■ **Your assignment**:
What you return must be the complete listing, unchanged.

■ **Data excerpt**:
━━━━━━━━━━

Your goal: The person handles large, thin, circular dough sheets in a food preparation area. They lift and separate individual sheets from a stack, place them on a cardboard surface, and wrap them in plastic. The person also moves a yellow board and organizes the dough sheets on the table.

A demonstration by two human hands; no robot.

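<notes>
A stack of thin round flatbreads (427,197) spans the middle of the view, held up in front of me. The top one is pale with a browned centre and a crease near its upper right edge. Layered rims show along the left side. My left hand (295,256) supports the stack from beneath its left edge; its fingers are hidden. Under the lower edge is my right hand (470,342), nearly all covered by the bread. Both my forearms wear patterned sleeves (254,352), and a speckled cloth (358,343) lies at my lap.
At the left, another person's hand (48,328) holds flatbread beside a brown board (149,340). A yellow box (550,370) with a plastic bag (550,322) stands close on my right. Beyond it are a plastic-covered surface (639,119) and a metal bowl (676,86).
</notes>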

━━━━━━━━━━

■ **Exercise solution**:
Your goal: The person handles large, thin, circular dough sheets in a food preparation area. They lift and separate individual sheets from a stack, place them on a cardboard surface, and wrap them in plastic. The person also moves a yellow board and organizes the dough sheets on the table.

A demonstration by two human hands; no robot.

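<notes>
A stack of thin round flatbreads (427,197) spans the middle of the view, held up in front of me. The top one is pale with a browned centre and a crease near its upper right edge. Layered rims show along the left side. My left hand (295,256) supports the stack from beneath its left edge; its fingers are hidden. Under the lower edge is my right hand (470,342), nearly all covered by the bread. Both my forearms wear patterned sleeves (254,352), and a speckled cloth (358,343) lies at my lap.
At the left, another person's hand (48,328) holds flatbread beside a brown board (149,340). A yellow box (550,370) with a plastic bag (550,322) stands close on my right. Beyond it are a plastic-covered surface (639,119) and a metal bowl (676,86).
</notes>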

Work on this exercise is complete, and nothing remains.